> _TO DO_
Make an exact copy of the lines starting at the top of the listing below and ending at the line that contains "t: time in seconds", inclusive.
********************
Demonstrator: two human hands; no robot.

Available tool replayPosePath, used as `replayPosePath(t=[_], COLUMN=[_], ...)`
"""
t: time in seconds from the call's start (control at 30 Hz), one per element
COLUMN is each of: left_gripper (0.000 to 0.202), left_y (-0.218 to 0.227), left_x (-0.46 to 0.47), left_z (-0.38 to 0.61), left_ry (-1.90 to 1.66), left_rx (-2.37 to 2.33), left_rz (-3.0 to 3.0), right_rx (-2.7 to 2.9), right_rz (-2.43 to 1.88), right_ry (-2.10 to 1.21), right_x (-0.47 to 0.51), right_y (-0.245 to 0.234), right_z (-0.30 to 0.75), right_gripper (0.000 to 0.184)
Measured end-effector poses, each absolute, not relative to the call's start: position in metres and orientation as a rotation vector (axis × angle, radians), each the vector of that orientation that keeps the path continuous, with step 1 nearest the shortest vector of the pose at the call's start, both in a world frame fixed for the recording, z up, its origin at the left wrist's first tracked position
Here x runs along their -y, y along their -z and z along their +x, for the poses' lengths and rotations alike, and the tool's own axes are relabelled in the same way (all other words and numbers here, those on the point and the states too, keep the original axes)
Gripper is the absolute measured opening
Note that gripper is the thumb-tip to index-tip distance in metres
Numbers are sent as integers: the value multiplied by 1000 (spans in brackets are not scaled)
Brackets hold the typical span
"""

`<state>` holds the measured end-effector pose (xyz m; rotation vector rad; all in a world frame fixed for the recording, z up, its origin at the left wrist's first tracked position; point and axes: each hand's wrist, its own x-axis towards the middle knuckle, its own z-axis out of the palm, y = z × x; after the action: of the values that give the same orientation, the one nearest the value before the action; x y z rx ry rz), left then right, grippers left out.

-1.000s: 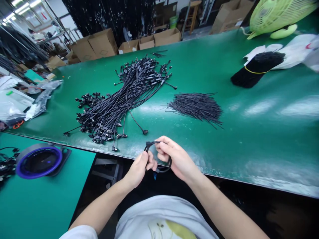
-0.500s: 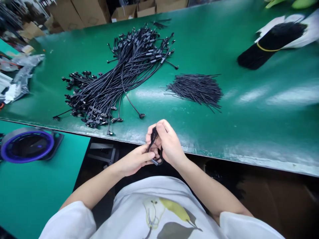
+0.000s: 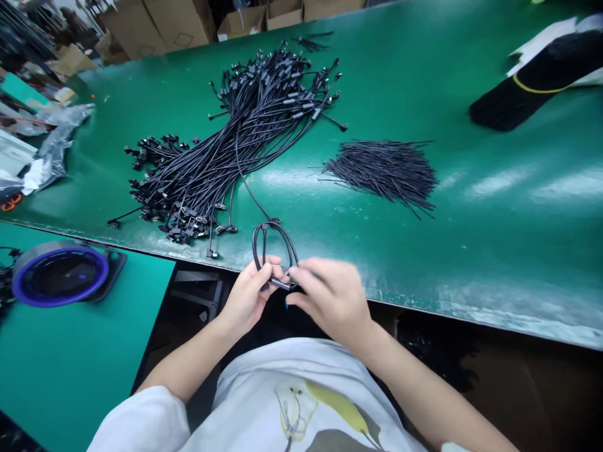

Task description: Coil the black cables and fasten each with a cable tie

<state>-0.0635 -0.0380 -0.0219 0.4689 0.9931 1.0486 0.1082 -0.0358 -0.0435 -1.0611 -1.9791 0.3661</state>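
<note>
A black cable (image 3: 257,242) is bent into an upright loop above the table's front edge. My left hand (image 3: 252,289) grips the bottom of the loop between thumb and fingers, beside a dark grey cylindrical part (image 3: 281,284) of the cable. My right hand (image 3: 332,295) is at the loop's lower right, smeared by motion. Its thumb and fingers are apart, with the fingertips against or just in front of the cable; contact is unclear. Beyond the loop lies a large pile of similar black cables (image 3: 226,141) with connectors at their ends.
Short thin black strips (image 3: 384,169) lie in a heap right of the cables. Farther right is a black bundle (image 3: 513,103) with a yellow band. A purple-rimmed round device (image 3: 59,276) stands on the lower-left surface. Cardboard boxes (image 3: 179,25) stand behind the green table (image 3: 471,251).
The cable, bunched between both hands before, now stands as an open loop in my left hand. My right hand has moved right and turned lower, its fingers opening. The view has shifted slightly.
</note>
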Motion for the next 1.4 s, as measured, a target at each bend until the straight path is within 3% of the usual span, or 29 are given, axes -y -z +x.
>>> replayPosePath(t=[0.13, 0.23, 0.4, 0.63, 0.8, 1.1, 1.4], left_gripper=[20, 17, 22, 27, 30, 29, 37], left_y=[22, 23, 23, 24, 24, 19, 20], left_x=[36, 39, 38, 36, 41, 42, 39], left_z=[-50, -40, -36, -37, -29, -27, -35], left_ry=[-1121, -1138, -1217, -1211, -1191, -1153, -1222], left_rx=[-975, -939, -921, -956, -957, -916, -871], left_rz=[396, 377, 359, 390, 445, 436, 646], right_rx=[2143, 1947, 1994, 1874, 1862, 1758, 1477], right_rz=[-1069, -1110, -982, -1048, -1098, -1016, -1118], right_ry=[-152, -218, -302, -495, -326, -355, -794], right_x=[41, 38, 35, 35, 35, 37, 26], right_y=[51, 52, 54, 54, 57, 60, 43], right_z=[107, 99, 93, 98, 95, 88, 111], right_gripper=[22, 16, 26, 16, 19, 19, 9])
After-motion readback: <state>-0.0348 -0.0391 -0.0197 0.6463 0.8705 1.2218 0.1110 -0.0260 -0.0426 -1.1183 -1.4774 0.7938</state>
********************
> _EXERCISE RESPONSE_
Demonstrator: two human hands; no robot.

Available tool replayPosePath, used as `replayPosePath(t=[_], COLUMN=[_], ...)`
"""
t: time in seconds from the call's start (control at 30 Hz), one per element

The exercise calls for nothing more.